Au temps d’Andriantsoly Cet éloignement lui a été inspiré, dit-on, par les suites funestes que faillit avoir pour lui une liaison frauduleuse avec l’épouse d’un de ses chefs. La chose se passait au commencement du règne d’Andriantsoly, le mari ayant en connaissance de ce commerce adultère, et n’espérant pas obtenir justice, ou craignant de la réclamer à cause du rang de l’offenseur, se chargea lui-même du soin de sa vengeance et fit prendre du poison à son rival. Tafikandro n’échappe à la mort qu’après d’atroces souffrances et avec la perte d’une partie de sa raison. Et bien qu’une vingtaine d’années aient passé sur cet événement, il en a conservé une telle impression que depuis, il s’est abstenu de toute relation avec les femmes. Sa cousine a seule, et bien rarement encore, le privilège d’entrer dans la case qu’il occupe ».

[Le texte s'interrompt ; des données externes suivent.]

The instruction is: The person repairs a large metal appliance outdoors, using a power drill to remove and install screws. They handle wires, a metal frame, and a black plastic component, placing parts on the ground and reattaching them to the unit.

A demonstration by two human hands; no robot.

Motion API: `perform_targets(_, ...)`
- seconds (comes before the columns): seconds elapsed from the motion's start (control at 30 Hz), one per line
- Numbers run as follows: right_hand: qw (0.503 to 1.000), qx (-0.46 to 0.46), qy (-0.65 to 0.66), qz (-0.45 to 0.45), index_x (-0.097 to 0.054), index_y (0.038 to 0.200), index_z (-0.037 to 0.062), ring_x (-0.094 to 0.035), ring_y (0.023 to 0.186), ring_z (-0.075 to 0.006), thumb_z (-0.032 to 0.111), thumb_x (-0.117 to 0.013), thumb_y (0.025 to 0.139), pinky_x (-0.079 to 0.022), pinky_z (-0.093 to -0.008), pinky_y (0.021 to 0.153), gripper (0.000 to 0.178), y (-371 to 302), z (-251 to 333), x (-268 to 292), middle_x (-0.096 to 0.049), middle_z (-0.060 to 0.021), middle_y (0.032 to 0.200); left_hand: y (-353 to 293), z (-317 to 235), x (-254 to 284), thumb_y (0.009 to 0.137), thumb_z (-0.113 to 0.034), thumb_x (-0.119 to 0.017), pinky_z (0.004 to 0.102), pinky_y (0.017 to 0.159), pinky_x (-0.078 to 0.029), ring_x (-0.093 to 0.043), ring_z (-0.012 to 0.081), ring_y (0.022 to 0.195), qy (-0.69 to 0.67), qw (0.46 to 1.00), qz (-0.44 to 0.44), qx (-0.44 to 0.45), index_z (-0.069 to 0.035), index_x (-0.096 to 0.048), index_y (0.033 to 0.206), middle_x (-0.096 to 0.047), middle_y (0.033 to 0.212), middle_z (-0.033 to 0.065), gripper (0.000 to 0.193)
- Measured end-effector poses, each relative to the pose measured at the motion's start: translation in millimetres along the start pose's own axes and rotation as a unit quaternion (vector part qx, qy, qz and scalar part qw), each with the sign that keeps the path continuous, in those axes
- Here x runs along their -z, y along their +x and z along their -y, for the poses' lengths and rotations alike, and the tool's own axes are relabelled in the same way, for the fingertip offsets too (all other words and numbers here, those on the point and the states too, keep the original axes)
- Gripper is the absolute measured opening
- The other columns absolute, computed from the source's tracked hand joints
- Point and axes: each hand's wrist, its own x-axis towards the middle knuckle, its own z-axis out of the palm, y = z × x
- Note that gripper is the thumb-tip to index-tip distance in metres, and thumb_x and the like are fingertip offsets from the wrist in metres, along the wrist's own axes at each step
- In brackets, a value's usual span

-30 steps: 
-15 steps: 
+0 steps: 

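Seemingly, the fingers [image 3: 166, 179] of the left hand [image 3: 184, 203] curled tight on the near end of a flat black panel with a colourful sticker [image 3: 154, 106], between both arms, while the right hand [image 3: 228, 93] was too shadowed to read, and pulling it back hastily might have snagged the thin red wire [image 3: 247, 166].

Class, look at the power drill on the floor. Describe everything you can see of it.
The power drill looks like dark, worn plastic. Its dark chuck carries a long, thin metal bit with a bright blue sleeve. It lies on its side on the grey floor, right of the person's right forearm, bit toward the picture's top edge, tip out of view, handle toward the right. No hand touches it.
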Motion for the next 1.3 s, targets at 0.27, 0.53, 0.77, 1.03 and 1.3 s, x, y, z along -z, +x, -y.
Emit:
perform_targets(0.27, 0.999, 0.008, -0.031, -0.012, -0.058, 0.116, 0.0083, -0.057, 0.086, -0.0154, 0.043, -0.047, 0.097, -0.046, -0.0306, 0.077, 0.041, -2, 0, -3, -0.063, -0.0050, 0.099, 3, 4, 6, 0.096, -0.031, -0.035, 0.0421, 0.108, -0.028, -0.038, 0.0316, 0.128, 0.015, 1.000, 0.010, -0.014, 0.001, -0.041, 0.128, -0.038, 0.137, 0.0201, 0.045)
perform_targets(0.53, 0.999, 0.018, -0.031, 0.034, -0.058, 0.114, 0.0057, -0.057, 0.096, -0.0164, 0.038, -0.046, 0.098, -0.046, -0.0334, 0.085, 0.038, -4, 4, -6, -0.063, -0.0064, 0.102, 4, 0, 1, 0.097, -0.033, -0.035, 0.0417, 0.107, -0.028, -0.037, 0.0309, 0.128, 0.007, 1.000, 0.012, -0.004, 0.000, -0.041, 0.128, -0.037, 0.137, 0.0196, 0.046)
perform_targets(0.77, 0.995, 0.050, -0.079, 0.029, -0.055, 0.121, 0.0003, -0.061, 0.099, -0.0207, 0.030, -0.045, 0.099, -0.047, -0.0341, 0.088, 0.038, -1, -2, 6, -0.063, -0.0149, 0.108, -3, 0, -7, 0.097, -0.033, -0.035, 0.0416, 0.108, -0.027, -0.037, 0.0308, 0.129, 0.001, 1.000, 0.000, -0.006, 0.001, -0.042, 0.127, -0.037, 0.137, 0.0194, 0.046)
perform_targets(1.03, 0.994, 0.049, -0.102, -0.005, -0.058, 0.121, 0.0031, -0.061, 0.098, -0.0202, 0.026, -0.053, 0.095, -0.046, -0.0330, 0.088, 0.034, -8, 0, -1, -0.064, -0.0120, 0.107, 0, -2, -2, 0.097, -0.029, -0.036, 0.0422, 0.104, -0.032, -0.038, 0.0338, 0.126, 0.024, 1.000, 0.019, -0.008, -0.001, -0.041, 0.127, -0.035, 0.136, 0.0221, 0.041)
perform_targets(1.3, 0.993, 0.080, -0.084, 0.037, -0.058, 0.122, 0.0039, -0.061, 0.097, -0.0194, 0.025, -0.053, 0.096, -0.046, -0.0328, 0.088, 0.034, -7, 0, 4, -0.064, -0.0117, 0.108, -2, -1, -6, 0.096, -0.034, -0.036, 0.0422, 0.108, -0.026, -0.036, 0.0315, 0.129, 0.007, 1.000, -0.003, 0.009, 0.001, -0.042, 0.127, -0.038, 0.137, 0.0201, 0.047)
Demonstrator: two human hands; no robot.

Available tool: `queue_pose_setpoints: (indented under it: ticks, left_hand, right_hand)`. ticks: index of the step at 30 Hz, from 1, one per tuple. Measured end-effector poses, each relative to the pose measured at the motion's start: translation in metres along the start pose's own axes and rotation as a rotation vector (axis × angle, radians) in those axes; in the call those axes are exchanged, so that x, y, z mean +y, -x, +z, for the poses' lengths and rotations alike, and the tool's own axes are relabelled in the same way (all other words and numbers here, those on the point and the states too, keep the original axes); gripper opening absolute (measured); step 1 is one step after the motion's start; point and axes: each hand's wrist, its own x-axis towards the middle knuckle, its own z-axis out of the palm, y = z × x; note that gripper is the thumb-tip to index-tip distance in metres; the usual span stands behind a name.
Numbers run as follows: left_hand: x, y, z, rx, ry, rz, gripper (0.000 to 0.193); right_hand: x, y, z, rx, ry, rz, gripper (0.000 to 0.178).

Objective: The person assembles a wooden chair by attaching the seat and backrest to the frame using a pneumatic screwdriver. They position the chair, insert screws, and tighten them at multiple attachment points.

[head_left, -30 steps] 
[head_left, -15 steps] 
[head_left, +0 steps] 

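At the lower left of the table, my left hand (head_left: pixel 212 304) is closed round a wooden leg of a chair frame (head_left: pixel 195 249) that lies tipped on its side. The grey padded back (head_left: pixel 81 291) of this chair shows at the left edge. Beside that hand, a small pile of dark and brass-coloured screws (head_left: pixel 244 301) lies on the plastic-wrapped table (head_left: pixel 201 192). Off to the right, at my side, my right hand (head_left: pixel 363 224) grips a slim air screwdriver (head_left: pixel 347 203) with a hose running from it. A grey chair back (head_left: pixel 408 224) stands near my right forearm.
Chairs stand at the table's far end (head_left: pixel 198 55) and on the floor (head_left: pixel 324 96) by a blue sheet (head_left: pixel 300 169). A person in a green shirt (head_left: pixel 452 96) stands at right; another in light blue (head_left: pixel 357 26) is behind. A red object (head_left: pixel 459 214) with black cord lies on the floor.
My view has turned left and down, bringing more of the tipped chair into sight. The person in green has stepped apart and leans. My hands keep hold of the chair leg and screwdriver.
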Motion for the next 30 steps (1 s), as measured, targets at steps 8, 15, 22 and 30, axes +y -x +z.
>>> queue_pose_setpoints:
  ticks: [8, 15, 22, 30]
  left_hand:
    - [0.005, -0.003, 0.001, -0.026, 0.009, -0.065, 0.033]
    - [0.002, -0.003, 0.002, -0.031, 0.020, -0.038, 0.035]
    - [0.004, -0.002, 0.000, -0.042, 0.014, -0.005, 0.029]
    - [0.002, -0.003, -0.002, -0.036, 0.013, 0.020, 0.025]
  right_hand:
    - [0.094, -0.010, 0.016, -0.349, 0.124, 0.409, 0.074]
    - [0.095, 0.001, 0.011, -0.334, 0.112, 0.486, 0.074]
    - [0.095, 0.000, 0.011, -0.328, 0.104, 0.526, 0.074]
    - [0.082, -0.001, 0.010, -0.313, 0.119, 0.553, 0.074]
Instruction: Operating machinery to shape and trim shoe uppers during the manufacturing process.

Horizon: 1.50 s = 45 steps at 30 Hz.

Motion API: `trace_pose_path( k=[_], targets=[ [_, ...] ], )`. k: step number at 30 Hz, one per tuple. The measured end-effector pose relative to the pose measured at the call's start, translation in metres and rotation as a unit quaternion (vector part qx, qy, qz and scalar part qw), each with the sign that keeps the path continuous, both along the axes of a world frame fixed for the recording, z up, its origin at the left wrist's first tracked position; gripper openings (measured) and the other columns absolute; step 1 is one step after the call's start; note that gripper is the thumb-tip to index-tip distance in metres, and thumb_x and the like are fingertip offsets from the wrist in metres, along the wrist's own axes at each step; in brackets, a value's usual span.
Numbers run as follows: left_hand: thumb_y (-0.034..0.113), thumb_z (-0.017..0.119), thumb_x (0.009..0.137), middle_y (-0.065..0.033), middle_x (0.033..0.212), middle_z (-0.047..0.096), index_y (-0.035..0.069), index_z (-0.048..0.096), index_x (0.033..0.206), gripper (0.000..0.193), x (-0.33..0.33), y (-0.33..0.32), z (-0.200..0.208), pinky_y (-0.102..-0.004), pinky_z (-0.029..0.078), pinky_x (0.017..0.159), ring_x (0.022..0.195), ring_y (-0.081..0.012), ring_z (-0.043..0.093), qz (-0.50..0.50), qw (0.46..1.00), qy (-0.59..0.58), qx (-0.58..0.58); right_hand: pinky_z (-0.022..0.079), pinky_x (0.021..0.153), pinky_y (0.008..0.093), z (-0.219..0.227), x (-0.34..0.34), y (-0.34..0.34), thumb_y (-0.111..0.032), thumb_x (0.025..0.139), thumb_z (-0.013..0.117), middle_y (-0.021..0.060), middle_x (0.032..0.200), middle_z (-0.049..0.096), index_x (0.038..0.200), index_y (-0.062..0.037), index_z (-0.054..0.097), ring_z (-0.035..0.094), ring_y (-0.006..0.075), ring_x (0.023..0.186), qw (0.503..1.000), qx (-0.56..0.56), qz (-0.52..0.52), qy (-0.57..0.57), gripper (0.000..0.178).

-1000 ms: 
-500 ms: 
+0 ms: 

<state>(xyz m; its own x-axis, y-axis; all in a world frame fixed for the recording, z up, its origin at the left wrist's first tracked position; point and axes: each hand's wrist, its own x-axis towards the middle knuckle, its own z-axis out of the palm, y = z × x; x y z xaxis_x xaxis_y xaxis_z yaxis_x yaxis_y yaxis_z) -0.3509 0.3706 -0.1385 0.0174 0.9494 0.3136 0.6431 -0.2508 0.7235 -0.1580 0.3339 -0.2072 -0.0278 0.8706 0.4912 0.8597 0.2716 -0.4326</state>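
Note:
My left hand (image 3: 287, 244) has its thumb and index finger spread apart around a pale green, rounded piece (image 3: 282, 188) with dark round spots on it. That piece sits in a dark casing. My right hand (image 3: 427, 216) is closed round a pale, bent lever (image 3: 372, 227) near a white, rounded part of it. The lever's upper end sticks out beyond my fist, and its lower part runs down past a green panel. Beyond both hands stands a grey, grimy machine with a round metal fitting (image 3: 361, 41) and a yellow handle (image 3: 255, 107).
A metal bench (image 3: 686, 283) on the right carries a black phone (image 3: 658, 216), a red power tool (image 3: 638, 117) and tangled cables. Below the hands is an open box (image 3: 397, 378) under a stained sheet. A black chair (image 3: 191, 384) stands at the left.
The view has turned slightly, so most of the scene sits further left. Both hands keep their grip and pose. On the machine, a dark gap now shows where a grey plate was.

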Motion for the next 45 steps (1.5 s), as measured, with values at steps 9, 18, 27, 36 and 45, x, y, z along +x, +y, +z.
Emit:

Deux hommes en pédication. Statuette en bois dur, rougeâtre, œuvre du sculpteur mahafaly Ekomarioka d’Andranokitoto, canton du mpanjaka Taikomby, à Betioky-Sud, en 1927

Au début de de la colonisation, différentes études affirment que le quartier d’Ambanidia était le fief des « sarimbavy » (semblant de femme), terme malgache pour désigner les homosexuels masculins. A l’époque, les homosexuels sont surtout issus du milieu culturel : troupe folklorique et, plus tard, le théâtre.

A Ambanidia, la star était Raivomahatana, mais également Mavolahy. Mais il y avait aussi Imanandala à avaratr'Ilafy, etc.

Actuellement, en raison des discriminations et autres formes de rejets liées à l’orientation sexuelle qui sont encore très vives à Madagascar, les homosexuels se cachent pour mourir. Et pourtant, ils sont nombreux, notamment au sein des organismes internationaux et parmi les autorités elles-mêmes. Les coming-out sont exceptionnels et se font dans la plus totale discrétion.

Un groupe d’homosexuels d’Antananarivo, tiré de l’ouvrage du Dr Emile Laurent, « Les sharimbavy de Madagascar » in « Archives d’anthropologie criminelle de médecine légale et psychologie normale et pathologique (vol. 26), 1911, pp. 243.

Documentation :

  1. Dr Lasnet, étude sur les « sekatra » sakalava dans « Annale d’Hygiène et de Médecine », collection 1899, p. 494.
  2. Dr Rencurel, étude sur les « sarimbavy merina, invertis sexuels à perversion spéciale », dans « Annale d’Hygiène et de Médecine », collection 1900, p. 562.
  3. Mialisoa Alexandre Andrianantenaina, « Homosexualité et droit malagasy », thèse universitaire, 2017.
  4. Anja Francky Andriambololona, « Vécu des gays face aux réactions de la société : cas des étudiants d’Antananarivo », Master en Psychologie social, université d’Antananarivo, 2017
  5. Séraphin Handriniaina, « Homosexualité à Madagascar : en parler à l’église ? », 2019.

Qu’en dit le Code Pénal ?

L’article 331.3 du Code Pénal punit « quiconque aura commis un acte impudique ou contre nature avec un individu de son sexe mineur de moins de 21 ans ».  

Cela veut-il dire que l’homosexualité est autorisée entre adultes consentants ? Le débat est ouvert.